FWIW - looking at the model - I believe we tell folks to use function inv(x) instead of 1/x - which would apply:

maxC = -1/minLogEdot;

m ~ normal(1.0, 1.0/3)T[0.0,];

but I don’t think that applies to slowdown.


#16

I indeed dropped the ball on this. When I get things personally, they typically go into my mail queue to die if they don’t require immediate action.

May I share what you sent me here?


#17
  1. Boost could be a problem in some specific function calls or in RNGs if they changed dramatically. Given all the incompatible changes, I don’t know how easy it’d be to run with each.

  2. Make seems very unlikely to be the source of the problem.

  3. If we’re passing char* literals to functions that require const std::string& arguments, that could easily be the source of the problem as it requires a constructor call, with memory allocation and copy for each invocation. I think what we want to do instead of

void bar(const std::string& x) { ... }

const char* foo = "abc";
bar(foo);

is use

const std::string foo("abc");
bar(foo);

How extensive is this?


#18

Also, what happened to performance regressions between releases? Is that what @seantalts said was broken? If so, fixing that is a top priority so that we don’t have this kind of embarassing regression again.


#19

I think the string stuff is confined to this PR: https://github.com/stan-dev/math/pull/584 We both thought it looked fine at the time.

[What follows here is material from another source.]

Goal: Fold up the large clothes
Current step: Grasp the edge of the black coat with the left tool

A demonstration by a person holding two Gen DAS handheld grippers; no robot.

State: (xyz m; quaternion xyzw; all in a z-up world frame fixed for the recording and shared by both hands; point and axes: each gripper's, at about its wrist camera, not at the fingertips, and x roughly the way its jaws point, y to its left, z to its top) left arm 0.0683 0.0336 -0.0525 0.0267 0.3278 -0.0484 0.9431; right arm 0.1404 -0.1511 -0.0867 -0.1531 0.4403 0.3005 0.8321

The performance test is just one model and I don’t think it showed a slowdown, but we delete builds older than 20 days old. I upped that to 200 just now.


#20

I ran the performance tests locally and it seemed to take 213.555s on 2.17.0 vs 176.096s total on 2.16.0. It runs a logistic regression model 100 times, so this means it increased from about 1.76s average to 2.13s per run. I think I remember looking at a change of roughly this magnitude with @syclik and I think we ended up saying it was from the commit where all of the random numbers changed, and so we wrote it off as noise. It also doesn’t show anything close to an order of magnitude slow-down.